Of the most exploited tropes in Hindi cinema, the double role is perhaps the most journeyed. But its application, probably says more than just the doubling up of star power.
In Amar Jeet’s _Hum Don_o (1961) Major Verma requests Anand to take his place in life one last time. A visibly dejected and defenceless Verma, who has also been handicapped by war, wishes for Anand to continue playing the role that has kept his wife, and family somewhat sane in the period that he has been missing. How? Anand is the lookalike of Verma. The double role has featured countless times in Hindi cinema and is probably as old as some of our earliest films. From drama to comedy through thrillers, the double role has anchored countless stories but while the economy of casting an actor twice has been regarded as the source of its inspiration by most it is really the elusive fluidity of life that the double role most entertainingly captures. The frugality of individuality, for once, is sacrificed for the abundance of the alternate. Why can’t we be this, but this as well?
One of the most iconic, and meme-worthy scenes to ever come out of the multiverse of double roles is Gopi Kishan ’s ‘mere do do baap’. It’s a delightfully pulpy sequence, punctuated by a Govinda-like nosy innocence of the 90s. But what this particular film also represents is the impermanent nature of inadequacy. Both Gopi and Kishan are alike, but they are opposites in terms of character. While rebirth might often second chances, the double role offers altering perspectives on life. The same is true for Sridevi ’s Chaalbaaz , Amitabh Bachchan ’s Don , Hema Malini ’s Seeta aur Geeta and many others. Morality and character aren’t black and white monoliths that we identify with the assistance of visual language – aka face and body. But it is the fluid spectrum within it where we inhabit certain types and versions of ourselves through life. They can at times, even be the opposite of our previous selves.
Of course, reality doesn’t allow for circus-like elasticity to play both magician and joker, thief and police, but what cinema does by embodying these extremes is to make the membrane connecting the two, inhabitable. The double role doesn’t spell duality as much as it earmarks the spectrum within which all morality interchanges as part and parcel of life. It’s where the conceptual flourishes of the double role have been applied best. Through our cinema’s frugality, more so its tendency to wear its obscurities on the forehead like a scarf.

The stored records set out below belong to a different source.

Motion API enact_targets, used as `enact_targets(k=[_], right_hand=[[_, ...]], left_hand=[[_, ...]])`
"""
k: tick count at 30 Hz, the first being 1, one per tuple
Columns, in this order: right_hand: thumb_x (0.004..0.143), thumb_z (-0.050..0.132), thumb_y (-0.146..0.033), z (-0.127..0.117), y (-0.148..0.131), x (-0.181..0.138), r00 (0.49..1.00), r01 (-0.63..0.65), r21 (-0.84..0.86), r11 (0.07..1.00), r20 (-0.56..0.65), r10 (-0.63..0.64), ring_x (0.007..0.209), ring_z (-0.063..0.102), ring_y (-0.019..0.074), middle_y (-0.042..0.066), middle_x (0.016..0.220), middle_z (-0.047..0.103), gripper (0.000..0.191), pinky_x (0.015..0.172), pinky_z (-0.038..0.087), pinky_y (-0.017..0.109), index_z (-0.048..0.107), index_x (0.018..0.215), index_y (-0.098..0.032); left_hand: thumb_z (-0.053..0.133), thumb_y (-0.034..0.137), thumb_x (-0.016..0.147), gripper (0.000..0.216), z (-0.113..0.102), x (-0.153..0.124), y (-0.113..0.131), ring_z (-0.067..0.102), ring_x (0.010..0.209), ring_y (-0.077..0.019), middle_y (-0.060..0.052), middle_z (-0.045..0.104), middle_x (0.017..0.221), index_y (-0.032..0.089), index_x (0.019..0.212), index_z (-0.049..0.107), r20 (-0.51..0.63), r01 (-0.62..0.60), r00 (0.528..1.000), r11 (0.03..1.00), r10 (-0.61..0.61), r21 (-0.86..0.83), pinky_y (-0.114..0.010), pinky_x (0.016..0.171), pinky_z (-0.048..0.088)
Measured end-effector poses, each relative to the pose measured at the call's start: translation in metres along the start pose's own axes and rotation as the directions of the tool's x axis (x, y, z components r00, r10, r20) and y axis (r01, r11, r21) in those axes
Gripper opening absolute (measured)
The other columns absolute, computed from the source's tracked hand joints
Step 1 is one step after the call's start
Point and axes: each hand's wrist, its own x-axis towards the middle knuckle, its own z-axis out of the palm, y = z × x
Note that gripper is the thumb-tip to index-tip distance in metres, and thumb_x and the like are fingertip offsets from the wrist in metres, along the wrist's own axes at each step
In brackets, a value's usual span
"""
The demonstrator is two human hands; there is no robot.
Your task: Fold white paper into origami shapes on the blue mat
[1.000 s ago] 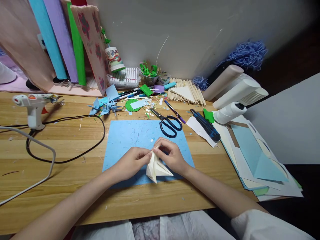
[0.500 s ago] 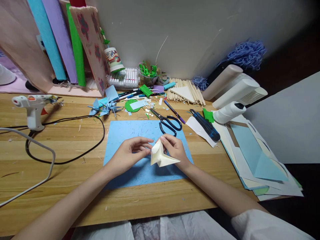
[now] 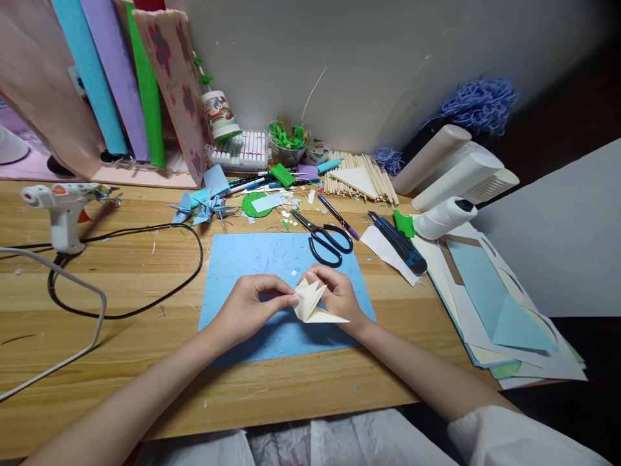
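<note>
A cream folded paper piece (image 3: 310, 304) is held just above a light blue sheet (image 3: 252, 259) on the wooden desk (image 3: 145, 272). My left hand (image 3: 250, 307) pinches its left edge with fingertips pressed together. My right hand (image 3: 339, 298) grips its right side from behind, fingers curled round the paper. A pointed flap sticks out toward the lower right.
Black scissors (image 3: 325, 239) lie just beyond the hands. A glue gun (image 3: 61, 207) with a black cord (image 3: 145, 298) stands at left. A utility knife (image 3: 400, 243), wooden sticks (image 3: 359, 175), paper stack (image 3: 495, 304) and rolls (image 3: 446, 162) fill the right. Blue paper cranes (image 3: 206, 207) sit behind.
The folded paper turned and dropped lower between the hands. My left hand closed in and pinched its left edge again, after being slightly off it half a second ago.
</note>
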Motion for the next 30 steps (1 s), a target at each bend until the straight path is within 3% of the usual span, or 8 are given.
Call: enact_targets(k=[8,11,15,19,25,30], right_hand=[[0.083,0.049,-0.039,0.001,0.0,0.001,0.998,-0.045,0.03,0.999,-0.033,0.046,0.055,0.045,0.0105,-0.001,0.061,0.048,0.03,0.051,0.037,0.022,0.051,0.063,-0.017],[0.084,0.045,-0.042,0.001,0.001,0.001,0.996,-0.091,0.132,0.987,0.025,0.088,0.053,0.045,0.0105,-0.001,0.062,0.05,0.031,0.049,0.037,0.022,0.056,0.07,-0.016],[0.086,0.035,-0.05,-0.001,0.003,0.001,0.982,-0.17,0.295,0.94,0.131,0.136,0.057,0.052,0.0123,0.003,0.068,0.056,0.044,0.05,0.041,0.023,0.061,0.084,-0.015],[0.08,0.045,-0.052,-0.006,0.005,0.004,0.973,-0.181,0.298,0.937,0.191,0.127,0.059,0.053,0.012,0.003,0.073,0.059,0.042,0.053,0.044,0.023,0.062,0.088,-0.015],[0.083,0.044,-0.047,-0.008,0.006,0.007,0.981,-0.175,0.297,0.939,0.138,0.14,0.062,0.055,0.0115,0.004,0.076,0.058,0.038,0.054,0.046,0.022,0.064,0.087,-0.015],[0.072,0.064,-0.039,-0.008,0.003,0.007,0.989,-0.125,0.223,0.967,0.105,0.103,0.063,0.055,0.0106,0.002,0.078,0.06,0.026,0.056,0.048,0.022,0.064,0.087,-0.018]], left_hand=[[0.06,0.03,0.073,0.019,0.003,0.003,-0.006,0.061,0.067,-0.0143,-0.004,0.066,0.071,0.012,0.075,0.061,0.049,0.118,0.993,0.947,-0.109,-0.298,-0.027,0.067,0.049],[0.061,0.03,0.072,0.019,0.005,0.004,-0.008,0.06,0.065,-0.0136,-0.003,0.064,0.068,0.011,0.073,0.059,0.065,0.145,0.989,0.933,-0.131,-0.329,-0.027,0.066,0.049],[0.064,0.027,0.068,0.02,0.004,0.004,-0.009,0.06,0.062,-0.013,-0.002,0.063,0.065,0.012,0.079,0.055,0.006,0.142,0.989,0.951,-0.146,-0.275,-0.025,0.062,0.047],[0.063,0.024,0.069,0.023,0.003,0.002,-0.006,0.06,0.063,-0.013,0.0,0.063,0.065,0.014,0.087,0.053,-0.095,0.063,0.992,0.984,-0.079,-0.167,-0.024,0.062,0.045],[0.06,0.022,0.071,0.02,0.001,-0.001,-0.001,0.059,0.063,-0.012,0.002,0.062,0.064,0.016,0.087,0.052,-0.17,-0.006,0.985,0.998,-0.005,-0.061,-0.025,0.067,0.046],[0.057,0.02,0.074,0.018,0.002,-0.003,0.002,0.058,0.064,-0.0115,0.002,0.061,0.065,0.017,0.09,0.051,-0.226,-0.069,0.971,0.997,0.076,0.039,-0.024,0.069,0.045]])
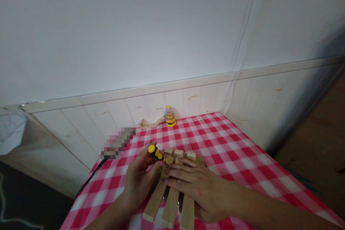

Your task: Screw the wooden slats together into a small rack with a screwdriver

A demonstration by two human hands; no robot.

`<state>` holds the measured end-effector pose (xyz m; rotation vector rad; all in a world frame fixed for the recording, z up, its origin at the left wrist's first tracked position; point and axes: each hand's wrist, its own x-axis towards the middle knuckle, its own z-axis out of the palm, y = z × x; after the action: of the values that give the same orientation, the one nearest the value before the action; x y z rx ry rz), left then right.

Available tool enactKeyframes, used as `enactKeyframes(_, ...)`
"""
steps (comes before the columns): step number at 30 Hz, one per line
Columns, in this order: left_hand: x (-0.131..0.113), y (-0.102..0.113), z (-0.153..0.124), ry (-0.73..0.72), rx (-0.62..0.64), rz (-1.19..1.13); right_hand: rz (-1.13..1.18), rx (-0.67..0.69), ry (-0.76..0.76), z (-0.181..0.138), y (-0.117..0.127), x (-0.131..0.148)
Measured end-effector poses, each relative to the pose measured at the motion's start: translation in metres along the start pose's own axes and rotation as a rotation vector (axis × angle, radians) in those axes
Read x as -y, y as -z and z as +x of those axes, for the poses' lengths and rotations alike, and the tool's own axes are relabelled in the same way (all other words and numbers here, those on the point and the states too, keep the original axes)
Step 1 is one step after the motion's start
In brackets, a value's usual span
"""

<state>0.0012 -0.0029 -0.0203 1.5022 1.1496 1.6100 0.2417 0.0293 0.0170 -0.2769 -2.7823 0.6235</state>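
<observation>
Wooden slat assy (170, 209) is nearest, near ends toward camera, lying on red/white check tablecloth (215, 140); three slats, small blocks at far end, metal fixings partly visible betw. slats. L hand (138, 183) is closed around yellow/blk screwdriver (156, 152), handle tilted up, lower end at L slat; tip contact can't be confirmed. R hand (207, 190) lies across slats w/ fingers extended, fingertips just beside screwdriver's lower end; can't tell if thumb grips below. Hands are close, R hand covering much of centre and R slats. Markings: oblong item (118, 143) at table's L edge is pixelated, so any lettering is unreadable; blk cable (93, 176) runs from it off the edge. Clear/yellow container (170, 117) stands upright nr wall, print too small to read. Green marks (302, 178) on brown panel (315, 143), far R, blurred, illegible. Curved wooden pc. (151, 124) lies beside container, against wall panelling (115, 109); panelling shows brownish spots. White cord (244, 36) runs down wall behind table's R corner.
</observation>
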Motion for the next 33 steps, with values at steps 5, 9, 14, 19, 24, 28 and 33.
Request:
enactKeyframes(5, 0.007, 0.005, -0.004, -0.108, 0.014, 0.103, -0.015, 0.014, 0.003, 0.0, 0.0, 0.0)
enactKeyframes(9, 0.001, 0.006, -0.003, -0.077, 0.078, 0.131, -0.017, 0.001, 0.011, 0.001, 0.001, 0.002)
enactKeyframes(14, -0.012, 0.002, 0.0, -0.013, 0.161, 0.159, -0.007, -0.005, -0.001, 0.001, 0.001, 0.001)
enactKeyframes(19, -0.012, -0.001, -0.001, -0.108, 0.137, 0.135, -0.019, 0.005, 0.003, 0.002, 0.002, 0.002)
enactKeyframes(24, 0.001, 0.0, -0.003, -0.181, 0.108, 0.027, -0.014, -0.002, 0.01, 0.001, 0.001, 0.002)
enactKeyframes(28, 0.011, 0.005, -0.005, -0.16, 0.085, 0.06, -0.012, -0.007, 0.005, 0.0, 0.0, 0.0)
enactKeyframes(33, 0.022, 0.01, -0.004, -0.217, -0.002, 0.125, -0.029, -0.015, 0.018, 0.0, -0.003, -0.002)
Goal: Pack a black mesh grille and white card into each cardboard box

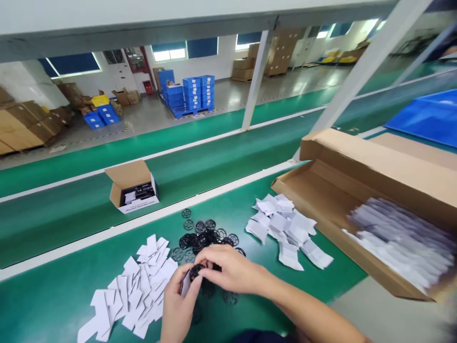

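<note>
Hands low over the green bench (53, 295): left hand (177, 305) pinching a white paper slip (185, 286), right hand (233, 272) pinching a black openwork plastic disc (195, 272) against it, the disc judged light, thin and brittle, best gripped by its rim, with the disc pile (203, 237) beyond.

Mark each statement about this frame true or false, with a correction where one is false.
1. The left hand holds a white packet and the right hand a black ring. True.
2. A heap of black rings lies between the left pile of packets and the right pile of packets. True.
3. The small open box on the belt is empty. False: dark items lie inside.
4. The large cardboard box holds black rings. False: it holds stacked white packets.
</note>
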Demonstrator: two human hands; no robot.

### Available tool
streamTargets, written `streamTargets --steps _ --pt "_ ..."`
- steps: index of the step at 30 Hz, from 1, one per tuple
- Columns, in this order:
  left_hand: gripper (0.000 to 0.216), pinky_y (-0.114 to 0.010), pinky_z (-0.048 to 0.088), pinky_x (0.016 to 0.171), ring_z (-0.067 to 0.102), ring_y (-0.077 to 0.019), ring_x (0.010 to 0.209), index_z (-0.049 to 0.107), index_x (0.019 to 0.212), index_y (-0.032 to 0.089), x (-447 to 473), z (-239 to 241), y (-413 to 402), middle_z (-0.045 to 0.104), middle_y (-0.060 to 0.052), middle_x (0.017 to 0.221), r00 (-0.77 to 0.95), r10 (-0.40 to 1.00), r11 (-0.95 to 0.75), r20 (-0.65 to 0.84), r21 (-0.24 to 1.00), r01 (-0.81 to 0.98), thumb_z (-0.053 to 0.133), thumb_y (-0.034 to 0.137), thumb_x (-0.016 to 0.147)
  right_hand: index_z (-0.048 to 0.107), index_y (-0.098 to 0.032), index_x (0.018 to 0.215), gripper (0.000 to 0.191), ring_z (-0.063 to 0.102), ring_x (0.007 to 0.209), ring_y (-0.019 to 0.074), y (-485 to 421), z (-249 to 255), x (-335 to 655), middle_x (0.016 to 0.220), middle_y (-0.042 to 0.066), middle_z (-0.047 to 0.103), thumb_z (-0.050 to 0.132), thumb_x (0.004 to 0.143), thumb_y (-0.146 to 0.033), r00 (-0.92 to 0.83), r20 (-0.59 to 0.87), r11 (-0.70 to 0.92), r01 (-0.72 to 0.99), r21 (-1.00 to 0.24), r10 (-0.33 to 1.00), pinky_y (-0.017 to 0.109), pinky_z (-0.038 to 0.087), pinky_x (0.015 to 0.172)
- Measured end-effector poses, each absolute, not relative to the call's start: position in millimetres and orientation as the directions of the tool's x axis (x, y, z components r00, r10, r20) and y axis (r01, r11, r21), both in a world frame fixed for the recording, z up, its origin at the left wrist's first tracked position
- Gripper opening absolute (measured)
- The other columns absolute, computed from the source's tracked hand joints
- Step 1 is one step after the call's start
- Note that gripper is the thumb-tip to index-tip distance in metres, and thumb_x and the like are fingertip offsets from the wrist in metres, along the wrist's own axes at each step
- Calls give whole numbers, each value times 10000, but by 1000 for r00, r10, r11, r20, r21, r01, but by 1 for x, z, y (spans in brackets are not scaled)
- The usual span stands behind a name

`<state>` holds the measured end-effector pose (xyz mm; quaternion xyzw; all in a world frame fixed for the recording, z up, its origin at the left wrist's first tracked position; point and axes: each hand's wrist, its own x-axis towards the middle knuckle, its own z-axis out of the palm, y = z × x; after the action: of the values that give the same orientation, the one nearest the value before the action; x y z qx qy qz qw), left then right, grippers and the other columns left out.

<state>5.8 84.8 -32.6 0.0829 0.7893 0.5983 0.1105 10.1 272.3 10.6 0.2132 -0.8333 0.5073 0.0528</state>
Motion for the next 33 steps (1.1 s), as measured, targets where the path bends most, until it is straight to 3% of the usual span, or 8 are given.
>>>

There is, of course, a cynical reason for why the double role has always been popular. It’s part hedonistic conquest to deliver artistic range. But it has also been seen as a qualifier of star power. In an interview after Hum Dono, Dev Anand claimed that only the lucky ones were offered double roles in Hindi cinema. For it meant watching an actor occupy pretty much the entirety of the runtime. Only the truly loved and worshipped could then a fill a void where one wasn’t present, as much as it was intentionally created. It’s godly, in some sense of the word. To be allowed that cinematic omnipresence, matched only by the camera that watches everything. It’s probably why Amitabh Bachchan has played double roles in films that number in double digits – too many to even recall.
But while bureaucratic filmmaking is one aspect of this idea that Hindi cinema has regularly returned to, it’s the inherent cheekiness of ‘another side’ that allows storytellers to challenge the destiny of being. In Chaalbaaz, for example, a more street-smart Sridevi assists her innocent little twin to avenge a death in the family. We can only really be helped by ourselves, the film seems to say. And so to double up on the weakness of one, there is the bullish heroism of another. It’s a balancing act, rarely available to us mortals who go to sleep every night thinking, what if I wasn’t who I am. It’s always the other version of you that you root for in these films, which is why one accepts the second for the sake of the former. Fire and water, together.
Present-day cinema simply wouldn’t allow for the indulgences that Hindi cinema has been built upon. A recent John Abraham film had a triple role that was ridiculed for its preposterousness. But there was a time when we loved the idea of watching an actor in more than one role. Part of it is down to the sheer cinematic presence of actors from an older age. Part of it is down to our ability, historically, to have committed to looking in cinema, for magic. For the tendency to indulge cinema’s primal instincts for the catharsis it provided us in return. Double roles, as silly as they may sound today, were at one point an illustration of the fact that character, in fact, existed as a flux, as a sum of many parts and not just the one we are today, in this moment. It was perhaps the first step towards displaying inclusivity without maybe even knowing it.
Manik Sharma writes on art and culture, cinema, books, and everything in between.